Repudiation of Say’s Law and Full Employment Theory || Principle of Effective Demand || Bcis Notes

Repudiation of Say's Law and Full Employment Theory || Principle of Effective Demand || Bcis Notes

Repudiation of Say’s Law and Full Employment Theory

Repudiation of Say’s Law and Full Employment Theory are described below:-

The principle of effective demand repudiates Say’s the law of markets that supply creates its own demand and that full employment equilibrium is a normal situation in the economy. This principle points out that underemployment equilibrium is a normal situation and full employment equilibrium is accidental. In a capitalist economy, supply fails to create its own demand because the whole of the earned income is not spent on the consumption of goods and services. Moreover, the decisions to save and invest are made by different people. As a result, the existence of full employment is not a possibility and the point of effective demand at any time represents unemployment equilibrium.
The Pigouvian view that full employment can be achieved by a reduction in money wage-cut is also repudiated by this principle. A money wage-cut also repudiated by this principle. A money wage-cut will bring about a reduction in expenditure on goods and services leading to a fall in effective demand and hence in the level of employment. Thus the importance of this principle lies in repudiating Say’s Law and the classical thesis of full employment equilibrium.
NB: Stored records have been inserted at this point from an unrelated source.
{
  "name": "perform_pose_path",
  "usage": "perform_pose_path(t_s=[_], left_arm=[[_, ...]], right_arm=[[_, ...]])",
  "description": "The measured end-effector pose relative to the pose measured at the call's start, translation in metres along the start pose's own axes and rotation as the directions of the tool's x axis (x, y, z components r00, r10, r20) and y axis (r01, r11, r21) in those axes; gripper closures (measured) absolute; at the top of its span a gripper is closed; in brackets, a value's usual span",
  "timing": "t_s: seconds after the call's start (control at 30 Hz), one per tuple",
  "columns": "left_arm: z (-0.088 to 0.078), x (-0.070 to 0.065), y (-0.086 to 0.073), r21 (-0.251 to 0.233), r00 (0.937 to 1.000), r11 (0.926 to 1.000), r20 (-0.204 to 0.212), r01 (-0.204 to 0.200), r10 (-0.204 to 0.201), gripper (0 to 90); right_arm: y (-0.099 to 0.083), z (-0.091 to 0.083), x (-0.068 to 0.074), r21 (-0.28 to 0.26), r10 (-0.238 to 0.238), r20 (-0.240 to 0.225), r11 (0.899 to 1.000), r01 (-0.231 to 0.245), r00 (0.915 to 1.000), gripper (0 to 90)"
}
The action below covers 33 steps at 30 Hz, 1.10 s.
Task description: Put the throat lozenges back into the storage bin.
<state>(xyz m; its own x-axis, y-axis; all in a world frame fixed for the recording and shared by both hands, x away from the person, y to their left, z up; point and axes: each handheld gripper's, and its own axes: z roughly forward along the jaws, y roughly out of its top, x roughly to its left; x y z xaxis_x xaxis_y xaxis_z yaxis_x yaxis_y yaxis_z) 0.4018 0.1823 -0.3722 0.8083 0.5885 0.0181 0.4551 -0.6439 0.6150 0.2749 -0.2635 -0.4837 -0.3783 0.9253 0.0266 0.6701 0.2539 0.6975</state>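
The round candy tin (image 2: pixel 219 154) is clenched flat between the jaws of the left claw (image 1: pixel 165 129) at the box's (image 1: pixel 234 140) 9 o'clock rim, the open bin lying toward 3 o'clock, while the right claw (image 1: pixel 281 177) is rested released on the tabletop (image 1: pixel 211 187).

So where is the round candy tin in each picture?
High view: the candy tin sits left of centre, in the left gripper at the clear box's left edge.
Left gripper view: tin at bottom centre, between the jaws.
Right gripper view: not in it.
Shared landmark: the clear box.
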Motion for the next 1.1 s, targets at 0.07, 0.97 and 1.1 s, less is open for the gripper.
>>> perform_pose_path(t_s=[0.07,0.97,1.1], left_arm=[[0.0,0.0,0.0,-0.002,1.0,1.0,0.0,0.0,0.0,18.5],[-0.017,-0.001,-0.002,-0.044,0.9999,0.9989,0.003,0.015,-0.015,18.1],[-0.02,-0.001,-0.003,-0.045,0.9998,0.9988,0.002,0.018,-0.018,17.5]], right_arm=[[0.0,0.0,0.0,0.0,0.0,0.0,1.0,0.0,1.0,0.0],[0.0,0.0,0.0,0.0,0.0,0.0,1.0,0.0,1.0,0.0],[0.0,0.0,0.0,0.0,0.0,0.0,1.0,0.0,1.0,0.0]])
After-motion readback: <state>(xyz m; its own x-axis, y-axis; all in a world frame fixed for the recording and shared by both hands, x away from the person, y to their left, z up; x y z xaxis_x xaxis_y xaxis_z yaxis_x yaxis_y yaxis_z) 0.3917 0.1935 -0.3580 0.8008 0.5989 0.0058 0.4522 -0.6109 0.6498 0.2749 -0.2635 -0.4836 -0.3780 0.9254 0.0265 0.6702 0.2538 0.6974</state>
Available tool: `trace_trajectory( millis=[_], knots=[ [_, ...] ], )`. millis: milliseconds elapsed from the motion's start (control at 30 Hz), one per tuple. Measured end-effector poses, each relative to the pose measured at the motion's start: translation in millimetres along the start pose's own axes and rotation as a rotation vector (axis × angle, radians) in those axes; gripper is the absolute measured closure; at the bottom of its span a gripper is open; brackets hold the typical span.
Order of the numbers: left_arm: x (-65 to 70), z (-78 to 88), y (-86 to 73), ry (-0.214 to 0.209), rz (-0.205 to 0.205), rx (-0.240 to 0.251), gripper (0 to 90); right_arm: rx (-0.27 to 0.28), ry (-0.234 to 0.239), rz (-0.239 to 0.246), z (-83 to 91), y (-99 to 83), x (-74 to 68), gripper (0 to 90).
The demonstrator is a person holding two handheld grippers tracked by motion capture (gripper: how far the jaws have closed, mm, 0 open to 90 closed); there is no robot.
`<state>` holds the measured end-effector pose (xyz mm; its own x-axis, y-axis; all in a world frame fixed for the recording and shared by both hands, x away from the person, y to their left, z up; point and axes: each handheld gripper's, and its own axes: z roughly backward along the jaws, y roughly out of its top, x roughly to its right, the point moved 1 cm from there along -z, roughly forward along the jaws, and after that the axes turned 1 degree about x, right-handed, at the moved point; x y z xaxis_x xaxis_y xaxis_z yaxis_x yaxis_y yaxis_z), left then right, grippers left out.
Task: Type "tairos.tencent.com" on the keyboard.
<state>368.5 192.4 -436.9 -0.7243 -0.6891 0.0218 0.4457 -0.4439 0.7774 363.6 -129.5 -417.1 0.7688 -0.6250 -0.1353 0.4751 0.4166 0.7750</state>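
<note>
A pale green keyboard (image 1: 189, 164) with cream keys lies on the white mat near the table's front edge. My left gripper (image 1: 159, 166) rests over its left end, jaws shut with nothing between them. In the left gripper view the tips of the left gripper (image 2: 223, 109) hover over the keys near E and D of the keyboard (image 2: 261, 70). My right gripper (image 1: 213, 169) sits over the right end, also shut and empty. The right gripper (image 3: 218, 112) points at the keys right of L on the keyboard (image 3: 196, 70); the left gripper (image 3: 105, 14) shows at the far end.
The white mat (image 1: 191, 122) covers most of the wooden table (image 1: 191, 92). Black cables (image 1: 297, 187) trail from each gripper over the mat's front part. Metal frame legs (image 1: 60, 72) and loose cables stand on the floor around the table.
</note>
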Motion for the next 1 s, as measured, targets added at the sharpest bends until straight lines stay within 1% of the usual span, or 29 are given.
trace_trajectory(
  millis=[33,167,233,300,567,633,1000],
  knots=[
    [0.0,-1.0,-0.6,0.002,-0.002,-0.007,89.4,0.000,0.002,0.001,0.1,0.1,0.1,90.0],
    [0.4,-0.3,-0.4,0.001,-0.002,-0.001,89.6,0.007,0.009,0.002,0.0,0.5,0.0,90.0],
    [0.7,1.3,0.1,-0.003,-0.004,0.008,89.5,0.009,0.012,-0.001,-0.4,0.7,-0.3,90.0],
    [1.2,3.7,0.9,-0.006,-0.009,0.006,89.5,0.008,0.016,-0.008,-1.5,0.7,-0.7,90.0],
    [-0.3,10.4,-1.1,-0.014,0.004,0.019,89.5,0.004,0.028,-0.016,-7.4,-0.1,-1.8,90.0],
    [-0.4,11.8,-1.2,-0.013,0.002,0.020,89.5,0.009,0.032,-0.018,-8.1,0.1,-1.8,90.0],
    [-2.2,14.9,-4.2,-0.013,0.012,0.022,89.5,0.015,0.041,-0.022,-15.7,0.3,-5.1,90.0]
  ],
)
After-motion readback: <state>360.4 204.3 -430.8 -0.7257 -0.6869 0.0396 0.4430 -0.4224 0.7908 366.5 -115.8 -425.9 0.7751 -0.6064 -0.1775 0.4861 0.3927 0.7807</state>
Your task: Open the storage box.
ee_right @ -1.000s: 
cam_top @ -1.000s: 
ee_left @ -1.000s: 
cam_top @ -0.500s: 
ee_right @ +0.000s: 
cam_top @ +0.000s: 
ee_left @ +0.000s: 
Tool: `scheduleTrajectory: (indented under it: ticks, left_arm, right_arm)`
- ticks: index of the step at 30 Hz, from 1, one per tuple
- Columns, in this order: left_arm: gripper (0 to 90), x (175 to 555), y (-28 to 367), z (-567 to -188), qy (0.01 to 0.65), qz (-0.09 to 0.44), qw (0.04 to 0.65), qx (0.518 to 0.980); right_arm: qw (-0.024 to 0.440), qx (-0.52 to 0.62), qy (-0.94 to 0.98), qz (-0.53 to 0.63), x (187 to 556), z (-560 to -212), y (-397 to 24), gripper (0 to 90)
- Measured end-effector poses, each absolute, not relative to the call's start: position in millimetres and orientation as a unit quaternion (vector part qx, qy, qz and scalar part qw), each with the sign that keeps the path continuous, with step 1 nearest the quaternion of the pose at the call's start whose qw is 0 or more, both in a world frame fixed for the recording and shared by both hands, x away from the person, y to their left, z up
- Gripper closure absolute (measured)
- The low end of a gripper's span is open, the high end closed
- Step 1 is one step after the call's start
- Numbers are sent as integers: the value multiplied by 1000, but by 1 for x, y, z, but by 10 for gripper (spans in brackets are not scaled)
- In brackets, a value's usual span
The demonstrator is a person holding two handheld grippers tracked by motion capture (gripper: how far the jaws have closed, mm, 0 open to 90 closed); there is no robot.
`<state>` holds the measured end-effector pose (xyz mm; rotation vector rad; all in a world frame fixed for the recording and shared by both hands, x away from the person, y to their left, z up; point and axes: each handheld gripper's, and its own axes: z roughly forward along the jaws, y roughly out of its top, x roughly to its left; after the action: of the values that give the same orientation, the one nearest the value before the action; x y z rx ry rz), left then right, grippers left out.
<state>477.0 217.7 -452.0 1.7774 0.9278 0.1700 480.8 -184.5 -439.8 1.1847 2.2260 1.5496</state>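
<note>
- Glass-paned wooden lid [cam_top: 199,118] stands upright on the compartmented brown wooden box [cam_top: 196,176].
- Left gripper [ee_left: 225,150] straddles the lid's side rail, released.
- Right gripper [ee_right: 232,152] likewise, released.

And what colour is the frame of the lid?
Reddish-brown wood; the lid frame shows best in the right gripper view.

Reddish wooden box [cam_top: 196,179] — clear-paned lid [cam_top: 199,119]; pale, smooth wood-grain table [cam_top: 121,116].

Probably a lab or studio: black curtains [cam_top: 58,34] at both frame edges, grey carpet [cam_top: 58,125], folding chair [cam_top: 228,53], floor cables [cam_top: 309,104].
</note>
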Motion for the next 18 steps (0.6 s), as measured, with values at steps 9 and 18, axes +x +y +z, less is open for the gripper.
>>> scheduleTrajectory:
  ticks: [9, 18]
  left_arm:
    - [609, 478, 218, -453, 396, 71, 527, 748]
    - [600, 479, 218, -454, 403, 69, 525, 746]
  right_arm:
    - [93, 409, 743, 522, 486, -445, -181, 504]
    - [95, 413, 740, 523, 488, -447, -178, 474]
1. Self-Adjustment not Possible
Keynes did not agree with the classical view that the laissez-faire policy was essential for an automatic and self-adjusting process of full employment equilibrium. He pointed out that the capitalist system was not automatic and self-adjustment for the reason that the non-egalitarian structure of its society. There are two principal classes, the rich and the poor. The rich possess much wealth but they do not spend the whole of it on consumption. The poor lack money to purchase consumption goods.

2. Equality of Saving and Investment through Income Changes
The classicists believed that saving and investment were equal at the full employment level and in case of any divergence; equality was brought about by the mechanism of the rate of interest. Keynes held that the level of saving depended upon the level of income and not on the rate of interest. Likewise, investment is determined not only by the rate of interest but by the marginal efficiency of capital.

3. Importance of Speculative Demand for Money
The classical economists believed that money was demanded transactions and precautionary purposes. They did not recognize the speculative demand for money for the reason that money held for speculative purposes related to idle balances. But Keynes did not agree with this view. He emphasized the importance of speculative demand for money.

4. Rejection of Quantity Theory of Money
Keynes rejected the Classical Quantity Theory of Money on the ground that the increase in money supply will not necessarily lead to rising prices. It is not essential that people may spend all the extra money. They may deposit it in the bank or save. So the velocity of circulation of money (V) may slow down and not remain constant.

5. Money not Neutral
The classical economists regarded money as neutral. Therefore they exclude the theory of productivity, employment and interest rate from monetary theory. According to them, the level of productivity and employment and the equilibrium rate of interest were determined by real forces. Keynes criticized the classical view that monetary theory was separate from value theory. He integrated monetary theory with value theory and brought the theory of interest in the domain of monetary theory by regarding the interest rate as a monetary phenomenon.

6. Refutation of Wage-Cut
Keynes refused the Pigovian formulation that a cut in money wage could achieve full employment in the economy. The greatest fallacy in Pigou’s analysis was that he extended the argument to the economy which was applicable to a particular industry.